What you need to do
One range is to be output from the listing below, exactly as written: the line with "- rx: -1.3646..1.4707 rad" to the line with "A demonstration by", both kept.

▶

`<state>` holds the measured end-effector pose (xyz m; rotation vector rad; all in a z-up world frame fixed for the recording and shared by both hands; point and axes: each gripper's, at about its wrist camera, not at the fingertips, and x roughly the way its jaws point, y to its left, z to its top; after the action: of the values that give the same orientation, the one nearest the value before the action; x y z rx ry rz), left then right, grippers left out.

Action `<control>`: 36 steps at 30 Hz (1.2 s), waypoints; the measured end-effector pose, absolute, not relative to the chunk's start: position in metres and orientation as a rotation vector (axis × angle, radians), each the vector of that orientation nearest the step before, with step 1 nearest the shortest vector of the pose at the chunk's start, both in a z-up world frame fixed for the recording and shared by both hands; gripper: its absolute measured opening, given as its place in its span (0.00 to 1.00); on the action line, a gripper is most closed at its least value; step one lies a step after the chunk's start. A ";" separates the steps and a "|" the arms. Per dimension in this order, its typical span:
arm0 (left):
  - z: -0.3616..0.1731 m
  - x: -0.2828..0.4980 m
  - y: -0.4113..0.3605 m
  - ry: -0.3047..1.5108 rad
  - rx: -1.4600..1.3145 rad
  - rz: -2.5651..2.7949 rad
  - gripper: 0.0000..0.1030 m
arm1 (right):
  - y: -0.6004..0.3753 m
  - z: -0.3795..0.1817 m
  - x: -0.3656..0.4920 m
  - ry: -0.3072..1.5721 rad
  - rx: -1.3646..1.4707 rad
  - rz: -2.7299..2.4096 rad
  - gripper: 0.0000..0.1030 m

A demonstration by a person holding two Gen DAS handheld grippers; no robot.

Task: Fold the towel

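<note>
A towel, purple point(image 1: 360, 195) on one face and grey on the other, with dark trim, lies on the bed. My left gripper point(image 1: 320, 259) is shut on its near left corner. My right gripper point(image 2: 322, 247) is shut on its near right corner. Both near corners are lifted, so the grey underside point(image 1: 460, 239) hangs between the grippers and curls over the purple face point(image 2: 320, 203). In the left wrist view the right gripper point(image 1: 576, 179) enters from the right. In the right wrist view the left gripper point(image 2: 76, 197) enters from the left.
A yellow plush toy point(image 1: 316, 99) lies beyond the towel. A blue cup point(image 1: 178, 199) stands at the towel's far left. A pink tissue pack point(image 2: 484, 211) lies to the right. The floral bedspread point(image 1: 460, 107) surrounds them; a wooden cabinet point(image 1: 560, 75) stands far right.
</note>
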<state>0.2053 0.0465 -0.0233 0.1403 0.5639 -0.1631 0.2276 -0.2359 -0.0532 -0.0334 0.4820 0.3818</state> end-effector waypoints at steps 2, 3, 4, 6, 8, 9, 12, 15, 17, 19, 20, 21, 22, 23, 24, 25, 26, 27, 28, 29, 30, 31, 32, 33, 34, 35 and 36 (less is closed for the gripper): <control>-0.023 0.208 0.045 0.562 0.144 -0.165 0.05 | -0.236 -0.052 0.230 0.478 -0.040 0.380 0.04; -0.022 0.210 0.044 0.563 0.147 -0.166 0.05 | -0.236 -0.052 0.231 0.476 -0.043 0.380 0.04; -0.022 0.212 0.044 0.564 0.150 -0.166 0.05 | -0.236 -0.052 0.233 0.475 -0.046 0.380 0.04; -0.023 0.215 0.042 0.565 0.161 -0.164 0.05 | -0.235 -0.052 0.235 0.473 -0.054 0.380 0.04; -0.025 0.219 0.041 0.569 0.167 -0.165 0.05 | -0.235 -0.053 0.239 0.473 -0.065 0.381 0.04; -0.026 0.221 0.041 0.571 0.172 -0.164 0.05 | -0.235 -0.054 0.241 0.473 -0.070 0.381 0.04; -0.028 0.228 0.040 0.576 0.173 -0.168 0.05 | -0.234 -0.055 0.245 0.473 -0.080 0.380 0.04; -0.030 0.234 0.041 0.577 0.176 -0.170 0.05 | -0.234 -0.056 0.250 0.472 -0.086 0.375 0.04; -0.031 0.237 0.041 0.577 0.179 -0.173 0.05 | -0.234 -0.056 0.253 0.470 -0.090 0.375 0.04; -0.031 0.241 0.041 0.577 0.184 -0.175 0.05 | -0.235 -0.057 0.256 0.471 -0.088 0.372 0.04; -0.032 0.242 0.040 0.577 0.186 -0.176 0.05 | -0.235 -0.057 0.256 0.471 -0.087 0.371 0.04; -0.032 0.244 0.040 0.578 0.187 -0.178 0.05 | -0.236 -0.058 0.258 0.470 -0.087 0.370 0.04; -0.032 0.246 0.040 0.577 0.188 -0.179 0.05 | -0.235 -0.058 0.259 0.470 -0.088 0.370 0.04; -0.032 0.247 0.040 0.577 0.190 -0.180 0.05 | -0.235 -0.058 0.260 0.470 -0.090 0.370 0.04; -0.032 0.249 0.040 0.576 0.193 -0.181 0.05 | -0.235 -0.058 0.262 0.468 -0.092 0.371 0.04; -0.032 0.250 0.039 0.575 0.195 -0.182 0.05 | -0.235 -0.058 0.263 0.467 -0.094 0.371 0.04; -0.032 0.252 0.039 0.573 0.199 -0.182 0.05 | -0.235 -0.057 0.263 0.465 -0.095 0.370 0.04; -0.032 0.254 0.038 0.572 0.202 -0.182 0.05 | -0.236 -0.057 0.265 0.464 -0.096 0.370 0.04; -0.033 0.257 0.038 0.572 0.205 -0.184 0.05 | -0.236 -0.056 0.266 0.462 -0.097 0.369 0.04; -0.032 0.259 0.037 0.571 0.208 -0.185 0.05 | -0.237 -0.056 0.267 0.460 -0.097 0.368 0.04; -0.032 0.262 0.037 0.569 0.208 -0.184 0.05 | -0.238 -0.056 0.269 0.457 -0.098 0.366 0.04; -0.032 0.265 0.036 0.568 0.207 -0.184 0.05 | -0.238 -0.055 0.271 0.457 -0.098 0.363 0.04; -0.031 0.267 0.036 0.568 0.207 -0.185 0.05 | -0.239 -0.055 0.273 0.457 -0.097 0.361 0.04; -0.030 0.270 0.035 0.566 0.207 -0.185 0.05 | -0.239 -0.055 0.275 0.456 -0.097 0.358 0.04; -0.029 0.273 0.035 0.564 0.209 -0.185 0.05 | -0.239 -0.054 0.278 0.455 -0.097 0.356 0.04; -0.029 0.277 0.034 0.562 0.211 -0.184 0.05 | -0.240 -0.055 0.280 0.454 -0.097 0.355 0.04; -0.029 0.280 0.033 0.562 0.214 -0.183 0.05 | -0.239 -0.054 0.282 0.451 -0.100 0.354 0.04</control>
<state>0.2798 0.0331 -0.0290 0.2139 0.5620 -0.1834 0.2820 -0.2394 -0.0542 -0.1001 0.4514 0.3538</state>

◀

Result
  - rx: -1.3646..1.4707 rad
  - rz: -2.7299..2.4096 rad
  - gripper: 0.0000..0.1030 m

A demonstration by a person holding two Gen DAS handheld grippers; no robot.

Nothing remains to be done, and the exercise is complete.